This entry is part one of a series on creating your whole foods pantry.  In this series we’ll talk about which cooking oils are best to keep on hand for different tasks.

Different oils work best for different tasks based on their composition, and how they’ve been processed.  It’s a good idea to keep at least three types of oil on hand:  one for high heat, one for medium heat, and one to use raw.

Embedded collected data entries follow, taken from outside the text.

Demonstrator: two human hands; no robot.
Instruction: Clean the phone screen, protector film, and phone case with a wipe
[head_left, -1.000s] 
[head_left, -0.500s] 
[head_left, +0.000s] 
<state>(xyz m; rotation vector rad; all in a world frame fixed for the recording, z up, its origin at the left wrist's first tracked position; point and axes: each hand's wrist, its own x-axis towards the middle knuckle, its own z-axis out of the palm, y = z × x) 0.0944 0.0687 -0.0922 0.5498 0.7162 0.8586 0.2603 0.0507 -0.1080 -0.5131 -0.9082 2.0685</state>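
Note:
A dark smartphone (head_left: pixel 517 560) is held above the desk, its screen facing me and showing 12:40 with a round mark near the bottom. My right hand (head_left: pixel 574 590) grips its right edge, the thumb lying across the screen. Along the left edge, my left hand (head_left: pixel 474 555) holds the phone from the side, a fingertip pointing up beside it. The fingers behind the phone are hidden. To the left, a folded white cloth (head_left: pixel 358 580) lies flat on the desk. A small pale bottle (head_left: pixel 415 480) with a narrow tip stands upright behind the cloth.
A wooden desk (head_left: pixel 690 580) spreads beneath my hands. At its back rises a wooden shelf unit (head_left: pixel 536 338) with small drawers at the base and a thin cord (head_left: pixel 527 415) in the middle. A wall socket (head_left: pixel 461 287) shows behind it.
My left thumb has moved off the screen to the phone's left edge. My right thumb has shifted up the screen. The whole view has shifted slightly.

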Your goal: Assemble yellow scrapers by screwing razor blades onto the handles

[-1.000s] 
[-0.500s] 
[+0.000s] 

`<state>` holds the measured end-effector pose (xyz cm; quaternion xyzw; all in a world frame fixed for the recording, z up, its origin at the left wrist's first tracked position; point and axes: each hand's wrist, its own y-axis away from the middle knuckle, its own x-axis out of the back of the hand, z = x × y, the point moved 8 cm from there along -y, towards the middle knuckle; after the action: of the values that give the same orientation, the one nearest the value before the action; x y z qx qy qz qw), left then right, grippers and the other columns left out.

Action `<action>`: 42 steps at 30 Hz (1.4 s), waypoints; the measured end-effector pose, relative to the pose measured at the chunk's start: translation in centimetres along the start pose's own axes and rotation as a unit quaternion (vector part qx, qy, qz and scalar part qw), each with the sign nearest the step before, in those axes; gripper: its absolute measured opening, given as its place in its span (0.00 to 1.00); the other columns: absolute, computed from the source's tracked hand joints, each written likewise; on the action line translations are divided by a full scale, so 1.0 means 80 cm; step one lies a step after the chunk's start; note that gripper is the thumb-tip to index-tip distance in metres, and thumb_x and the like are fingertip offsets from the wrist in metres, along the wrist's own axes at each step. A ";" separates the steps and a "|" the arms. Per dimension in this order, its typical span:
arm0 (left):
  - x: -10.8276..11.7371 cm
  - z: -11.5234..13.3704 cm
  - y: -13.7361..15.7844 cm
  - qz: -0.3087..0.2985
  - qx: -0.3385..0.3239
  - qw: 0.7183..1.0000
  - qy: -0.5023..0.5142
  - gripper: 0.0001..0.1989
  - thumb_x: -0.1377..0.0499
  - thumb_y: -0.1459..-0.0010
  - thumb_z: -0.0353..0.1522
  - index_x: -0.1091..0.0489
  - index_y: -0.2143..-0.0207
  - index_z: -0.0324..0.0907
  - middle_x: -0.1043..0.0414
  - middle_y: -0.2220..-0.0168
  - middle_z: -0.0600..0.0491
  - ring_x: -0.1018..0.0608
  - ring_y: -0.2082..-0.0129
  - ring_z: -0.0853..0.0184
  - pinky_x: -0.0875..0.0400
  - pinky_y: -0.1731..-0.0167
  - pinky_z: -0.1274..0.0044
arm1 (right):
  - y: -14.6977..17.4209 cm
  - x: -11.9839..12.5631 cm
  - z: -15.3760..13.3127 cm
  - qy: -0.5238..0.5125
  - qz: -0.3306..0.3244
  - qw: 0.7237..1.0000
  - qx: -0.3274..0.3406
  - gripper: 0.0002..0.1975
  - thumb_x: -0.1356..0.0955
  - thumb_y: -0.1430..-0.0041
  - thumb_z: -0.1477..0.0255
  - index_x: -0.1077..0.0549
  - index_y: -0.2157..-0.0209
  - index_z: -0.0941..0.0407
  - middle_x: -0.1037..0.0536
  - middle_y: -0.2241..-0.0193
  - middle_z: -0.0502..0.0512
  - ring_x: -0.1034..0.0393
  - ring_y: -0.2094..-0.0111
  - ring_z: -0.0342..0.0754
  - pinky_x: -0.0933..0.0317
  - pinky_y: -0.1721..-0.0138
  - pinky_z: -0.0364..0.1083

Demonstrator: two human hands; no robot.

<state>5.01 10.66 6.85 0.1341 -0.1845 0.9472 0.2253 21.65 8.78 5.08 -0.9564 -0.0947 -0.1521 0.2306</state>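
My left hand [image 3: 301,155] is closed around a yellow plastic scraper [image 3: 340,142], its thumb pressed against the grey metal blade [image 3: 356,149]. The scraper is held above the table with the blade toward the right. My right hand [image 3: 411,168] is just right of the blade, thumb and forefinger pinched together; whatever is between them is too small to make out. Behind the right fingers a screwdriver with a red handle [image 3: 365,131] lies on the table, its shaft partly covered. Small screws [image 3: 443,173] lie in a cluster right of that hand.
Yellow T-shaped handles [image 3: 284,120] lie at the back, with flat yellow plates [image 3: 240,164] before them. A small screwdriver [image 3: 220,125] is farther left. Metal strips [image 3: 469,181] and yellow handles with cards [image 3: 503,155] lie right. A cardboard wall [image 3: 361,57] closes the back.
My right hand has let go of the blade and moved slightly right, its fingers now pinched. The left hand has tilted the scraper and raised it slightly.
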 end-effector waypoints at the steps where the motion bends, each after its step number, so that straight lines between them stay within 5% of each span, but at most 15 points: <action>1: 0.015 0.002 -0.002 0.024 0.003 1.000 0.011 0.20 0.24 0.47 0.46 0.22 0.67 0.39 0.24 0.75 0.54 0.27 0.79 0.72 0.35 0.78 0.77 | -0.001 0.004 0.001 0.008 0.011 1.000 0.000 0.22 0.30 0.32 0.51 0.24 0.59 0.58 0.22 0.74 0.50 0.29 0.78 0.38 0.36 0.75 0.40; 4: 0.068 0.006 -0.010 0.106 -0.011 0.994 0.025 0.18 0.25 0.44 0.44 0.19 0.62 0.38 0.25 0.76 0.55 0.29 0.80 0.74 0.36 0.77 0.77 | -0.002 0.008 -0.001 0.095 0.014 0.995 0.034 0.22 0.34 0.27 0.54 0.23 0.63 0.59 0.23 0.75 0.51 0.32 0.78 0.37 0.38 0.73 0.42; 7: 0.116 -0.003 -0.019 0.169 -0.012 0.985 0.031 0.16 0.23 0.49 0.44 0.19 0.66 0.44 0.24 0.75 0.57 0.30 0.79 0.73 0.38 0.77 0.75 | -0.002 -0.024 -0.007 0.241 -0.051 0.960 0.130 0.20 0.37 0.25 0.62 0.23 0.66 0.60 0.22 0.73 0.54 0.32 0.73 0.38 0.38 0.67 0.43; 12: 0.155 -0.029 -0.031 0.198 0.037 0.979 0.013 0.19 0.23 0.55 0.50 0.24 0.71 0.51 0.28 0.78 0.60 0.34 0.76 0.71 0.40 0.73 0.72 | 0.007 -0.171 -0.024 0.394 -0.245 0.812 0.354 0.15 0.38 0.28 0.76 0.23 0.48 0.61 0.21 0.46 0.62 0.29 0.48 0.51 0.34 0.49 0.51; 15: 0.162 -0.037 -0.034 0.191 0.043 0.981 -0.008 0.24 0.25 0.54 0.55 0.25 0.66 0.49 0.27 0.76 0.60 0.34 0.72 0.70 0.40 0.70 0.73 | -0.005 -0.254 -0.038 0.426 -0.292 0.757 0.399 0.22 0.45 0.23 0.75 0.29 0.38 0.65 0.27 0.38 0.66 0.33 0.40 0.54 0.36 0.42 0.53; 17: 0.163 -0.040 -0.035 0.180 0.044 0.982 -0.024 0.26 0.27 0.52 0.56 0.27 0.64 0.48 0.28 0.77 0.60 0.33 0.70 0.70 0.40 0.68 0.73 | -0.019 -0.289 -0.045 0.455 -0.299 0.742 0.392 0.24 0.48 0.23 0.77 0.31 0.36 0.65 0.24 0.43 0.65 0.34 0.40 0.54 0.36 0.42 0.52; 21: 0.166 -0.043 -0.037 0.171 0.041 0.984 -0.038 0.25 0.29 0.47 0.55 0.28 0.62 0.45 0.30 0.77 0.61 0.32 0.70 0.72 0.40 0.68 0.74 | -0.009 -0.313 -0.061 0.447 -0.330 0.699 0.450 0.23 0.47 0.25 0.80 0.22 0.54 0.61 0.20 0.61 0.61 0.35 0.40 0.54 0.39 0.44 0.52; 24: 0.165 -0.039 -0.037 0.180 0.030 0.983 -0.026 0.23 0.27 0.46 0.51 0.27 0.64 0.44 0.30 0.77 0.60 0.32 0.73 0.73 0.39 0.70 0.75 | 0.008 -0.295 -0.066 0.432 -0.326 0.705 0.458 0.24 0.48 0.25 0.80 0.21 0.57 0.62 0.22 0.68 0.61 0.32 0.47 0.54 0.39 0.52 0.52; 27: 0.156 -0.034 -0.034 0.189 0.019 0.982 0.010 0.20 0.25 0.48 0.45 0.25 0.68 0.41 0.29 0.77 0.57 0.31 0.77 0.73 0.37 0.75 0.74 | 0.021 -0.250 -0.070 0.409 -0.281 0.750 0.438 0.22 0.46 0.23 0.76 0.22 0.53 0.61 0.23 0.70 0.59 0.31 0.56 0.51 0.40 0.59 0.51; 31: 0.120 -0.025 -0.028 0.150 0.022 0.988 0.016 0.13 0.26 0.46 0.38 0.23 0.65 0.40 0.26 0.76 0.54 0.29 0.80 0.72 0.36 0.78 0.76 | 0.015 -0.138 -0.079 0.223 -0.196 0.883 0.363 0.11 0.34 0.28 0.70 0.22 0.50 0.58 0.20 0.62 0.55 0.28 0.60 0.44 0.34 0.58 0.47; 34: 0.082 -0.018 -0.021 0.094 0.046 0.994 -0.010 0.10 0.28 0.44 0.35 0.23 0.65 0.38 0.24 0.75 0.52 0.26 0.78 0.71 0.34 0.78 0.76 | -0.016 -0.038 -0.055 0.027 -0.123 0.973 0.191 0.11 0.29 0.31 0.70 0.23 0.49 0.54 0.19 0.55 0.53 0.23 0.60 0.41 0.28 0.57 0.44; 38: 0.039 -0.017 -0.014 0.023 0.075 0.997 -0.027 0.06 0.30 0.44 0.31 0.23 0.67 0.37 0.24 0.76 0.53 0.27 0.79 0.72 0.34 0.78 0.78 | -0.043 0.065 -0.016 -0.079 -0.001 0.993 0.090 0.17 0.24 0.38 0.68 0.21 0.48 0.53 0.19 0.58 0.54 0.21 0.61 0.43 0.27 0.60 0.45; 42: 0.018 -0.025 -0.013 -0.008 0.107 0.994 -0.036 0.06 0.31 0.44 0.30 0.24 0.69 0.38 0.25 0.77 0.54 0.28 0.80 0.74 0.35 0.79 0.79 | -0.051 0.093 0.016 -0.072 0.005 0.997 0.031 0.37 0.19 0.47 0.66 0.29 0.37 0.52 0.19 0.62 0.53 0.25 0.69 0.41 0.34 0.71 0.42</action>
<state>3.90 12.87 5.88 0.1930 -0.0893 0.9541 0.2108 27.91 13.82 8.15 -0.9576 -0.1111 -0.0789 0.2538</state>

If you use low-heat oil for a high-heat project, your oil could smoke or even catch fire.  If your oil does start smoking, carefully dispose of it in the sink immediately.  The oil has spoiled and has carcinogens in it at that point.  Not something you want to eat!  Spectrum Organics oils have a handy graphic on the label that illustrate the smoke point of each oil.
Here are some examples of suitable oils for different projects.  For a more extensive list, check out this awesome one from my local co-op.

High heat cooking:
Refined Sunflower Oil
Refined Safflower Oil
Refined Walnut Oil

Medium heat cooking:
Coconut Oil
Olive Oil
Peanut Oil

Oils best used raw:
Unrefined nut oils like macadamia or hazelnut
Toasted Sesame Oil

Quality cooking oils can be pricey.  However good oils have good flavor, so you shouldn’t have to use much for each cooking project.  Stores with a well-stocked bulk department will have oil tanks available with refillable bottles for a lower price.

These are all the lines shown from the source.